A distinguished historian, in charge of the research and publications of the Mémorial de la Shoah in Paris, and author of a study of Jewish-Arab relations in North Africa before French colonisation (which, contrary to mythology, were not all sweetness and light), Georges Bensoussan, himself of Moroccan Jewish descent, was pursued though the courts for three years for something that he said during a heated discussion on television in 2015. He said with regard to immigration from North Africa:

Integration has broken down, in effect we have among us a different people which is constituting itself in the midst of the French nation, who want to go back on a certain number of democratic values that have long been ours.

He then went on to say that children in many homes of North African descent learned or took in anti-Semitism with the mother’s milk.

Various organizations, both Muslim and supposed defenders of human rights, complained against Bensoussan, and their complaints were taken up by the public prosecutor. At the trial various things were alleged against him: that, for example, his generalisations were racist and without foundation, and that he was claiming that North Africans were genetically anti-Semitic. The allegations were obviously ridiculous: Bensoussan was only paraphrasing what a sociologist of Algerian origin, Smaïn Laacher, had said, namely that many children of North African origin grew up with anti-Semitism “as if in the air they breathed.” He also said that everyone—everyone brought up in that environment—knew it. As to the existence of jihadists separating themselves from mainstream French society, it could hardly be denied.

The court found in Bensoussan’s favour, but that was not quite the end of the matter. There was an appeal, which also failed. The country’s highest court refused to hear a further appeal, so the case was closed.

But it was not without effect. In his book about the affair, Bensoussan says that even Jewish organizations (by contrast with individuals) refused to help him: they were like rats leaving a sinking ship. I have only his side of the story, of course, recounted in his book; there may be more to it than he allows or reveals, but what is certain is that moral cowardice is not confined to any one group. And though finally Bensoussan won, his victory was only partial, for it had taken three years of his life to win it. For most people the lesson would be lost, that they should not draw attention to certain uncomfortable realities if they wanted a quiet life. Perhaps there are some people with a martyr complex willing to forgo their tranquility, but they often have peculiarities of their own. Bensoussan won the battle, but not the war: in losing, his accusers won.

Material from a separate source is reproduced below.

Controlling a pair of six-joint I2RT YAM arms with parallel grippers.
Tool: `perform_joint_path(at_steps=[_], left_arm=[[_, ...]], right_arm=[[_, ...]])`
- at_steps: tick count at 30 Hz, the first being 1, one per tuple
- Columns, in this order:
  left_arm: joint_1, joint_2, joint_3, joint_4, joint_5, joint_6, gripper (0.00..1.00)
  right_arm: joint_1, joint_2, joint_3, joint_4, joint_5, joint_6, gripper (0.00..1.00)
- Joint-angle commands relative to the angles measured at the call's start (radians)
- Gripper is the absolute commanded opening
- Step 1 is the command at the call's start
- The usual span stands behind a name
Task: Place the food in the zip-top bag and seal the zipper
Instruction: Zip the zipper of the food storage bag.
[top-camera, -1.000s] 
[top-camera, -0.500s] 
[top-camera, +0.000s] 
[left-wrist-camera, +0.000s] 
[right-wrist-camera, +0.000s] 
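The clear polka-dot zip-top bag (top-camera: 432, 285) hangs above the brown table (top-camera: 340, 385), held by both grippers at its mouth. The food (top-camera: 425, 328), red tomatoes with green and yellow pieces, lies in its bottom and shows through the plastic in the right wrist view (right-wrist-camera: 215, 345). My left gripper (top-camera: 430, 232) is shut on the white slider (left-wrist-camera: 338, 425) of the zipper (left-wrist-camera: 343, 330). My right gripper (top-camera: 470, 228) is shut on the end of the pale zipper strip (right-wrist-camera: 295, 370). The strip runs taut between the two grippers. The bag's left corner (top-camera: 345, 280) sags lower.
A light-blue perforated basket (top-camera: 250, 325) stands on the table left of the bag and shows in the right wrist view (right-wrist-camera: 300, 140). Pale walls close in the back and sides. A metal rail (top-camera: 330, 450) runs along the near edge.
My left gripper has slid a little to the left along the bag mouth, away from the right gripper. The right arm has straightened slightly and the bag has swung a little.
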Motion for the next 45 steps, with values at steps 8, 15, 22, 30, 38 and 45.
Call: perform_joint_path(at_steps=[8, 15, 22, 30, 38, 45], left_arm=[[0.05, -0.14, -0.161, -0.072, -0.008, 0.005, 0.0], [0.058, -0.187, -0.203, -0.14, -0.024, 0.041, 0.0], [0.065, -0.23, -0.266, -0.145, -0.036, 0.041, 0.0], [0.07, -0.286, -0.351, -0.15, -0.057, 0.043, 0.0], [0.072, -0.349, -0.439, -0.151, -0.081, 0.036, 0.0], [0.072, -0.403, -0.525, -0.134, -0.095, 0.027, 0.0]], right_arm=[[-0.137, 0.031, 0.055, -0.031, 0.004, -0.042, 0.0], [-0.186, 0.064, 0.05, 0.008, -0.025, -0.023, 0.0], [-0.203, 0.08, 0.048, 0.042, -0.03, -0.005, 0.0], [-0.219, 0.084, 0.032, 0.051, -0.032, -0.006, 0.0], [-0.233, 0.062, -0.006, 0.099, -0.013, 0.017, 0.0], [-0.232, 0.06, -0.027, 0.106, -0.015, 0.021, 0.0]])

Clearly, only the most literal-minded person would think that either mother’s milk or the air could transmit a belief. Can enunciating a truth be to promote hatred, or should such a truth be avoided for the sake of a quiet life—a quiet life for now?

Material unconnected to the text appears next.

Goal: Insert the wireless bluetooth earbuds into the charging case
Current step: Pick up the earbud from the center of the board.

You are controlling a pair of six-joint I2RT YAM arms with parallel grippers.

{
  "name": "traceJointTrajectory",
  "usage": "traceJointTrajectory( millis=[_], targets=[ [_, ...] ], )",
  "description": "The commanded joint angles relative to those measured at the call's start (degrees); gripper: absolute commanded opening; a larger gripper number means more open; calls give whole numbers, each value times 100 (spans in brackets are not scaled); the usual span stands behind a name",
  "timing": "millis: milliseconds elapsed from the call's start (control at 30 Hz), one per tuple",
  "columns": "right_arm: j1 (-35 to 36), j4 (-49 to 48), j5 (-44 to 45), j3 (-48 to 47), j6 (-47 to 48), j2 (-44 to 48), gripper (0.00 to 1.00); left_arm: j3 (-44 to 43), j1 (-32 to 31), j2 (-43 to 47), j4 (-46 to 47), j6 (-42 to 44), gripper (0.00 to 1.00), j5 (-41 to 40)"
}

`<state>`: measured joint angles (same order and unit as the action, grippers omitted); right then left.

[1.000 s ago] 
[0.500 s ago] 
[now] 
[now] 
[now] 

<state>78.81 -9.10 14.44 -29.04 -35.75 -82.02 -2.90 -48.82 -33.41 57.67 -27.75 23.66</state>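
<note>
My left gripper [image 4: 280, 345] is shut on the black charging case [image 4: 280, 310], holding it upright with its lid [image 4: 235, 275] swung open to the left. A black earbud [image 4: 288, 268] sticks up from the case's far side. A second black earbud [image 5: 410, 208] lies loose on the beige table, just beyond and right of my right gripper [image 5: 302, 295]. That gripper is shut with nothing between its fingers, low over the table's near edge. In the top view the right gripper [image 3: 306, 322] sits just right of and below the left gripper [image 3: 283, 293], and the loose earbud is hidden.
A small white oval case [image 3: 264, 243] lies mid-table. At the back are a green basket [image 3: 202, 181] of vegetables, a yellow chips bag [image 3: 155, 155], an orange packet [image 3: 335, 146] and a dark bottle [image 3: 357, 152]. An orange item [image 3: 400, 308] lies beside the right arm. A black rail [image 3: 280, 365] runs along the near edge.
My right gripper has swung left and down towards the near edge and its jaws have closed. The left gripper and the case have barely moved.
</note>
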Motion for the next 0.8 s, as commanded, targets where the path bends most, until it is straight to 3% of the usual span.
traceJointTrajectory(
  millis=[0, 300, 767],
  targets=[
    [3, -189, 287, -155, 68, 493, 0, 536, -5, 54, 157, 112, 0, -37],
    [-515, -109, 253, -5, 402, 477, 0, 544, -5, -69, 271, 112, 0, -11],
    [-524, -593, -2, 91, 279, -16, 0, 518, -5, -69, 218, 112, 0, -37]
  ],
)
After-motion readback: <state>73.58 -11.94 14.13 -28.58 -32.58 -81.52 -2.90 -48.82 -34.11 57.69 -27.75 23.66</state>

Let us suppose, however, that Bensoussan had been more inflammatory than he was, his statements less founded on any reality, and that one or more of the allegations against him were proved. Should he have been subjected to a year in imprisonment (in fact, prison sentences of less than two years are seldom carried out in France, for lack of prison places), and/or a fine of 45,000 Euros? Should incitement to an emotion, however undesirable in itself the emotion might be, be a crime? Surely in a world of adults, people should be held responsible for their own emotions?

Where incitement to hatred is a crime, any criticism of anything could be counted a crime. Applied equally, a law against incitement to hatred could be turned against Islam itself, for references in Islamic sources to unbelievers, and in particular to polytheists, are hardly flattering. The price of being able to speak our mind is the control of our outrage at being criticized and a willingness with equanimity to feel insulted.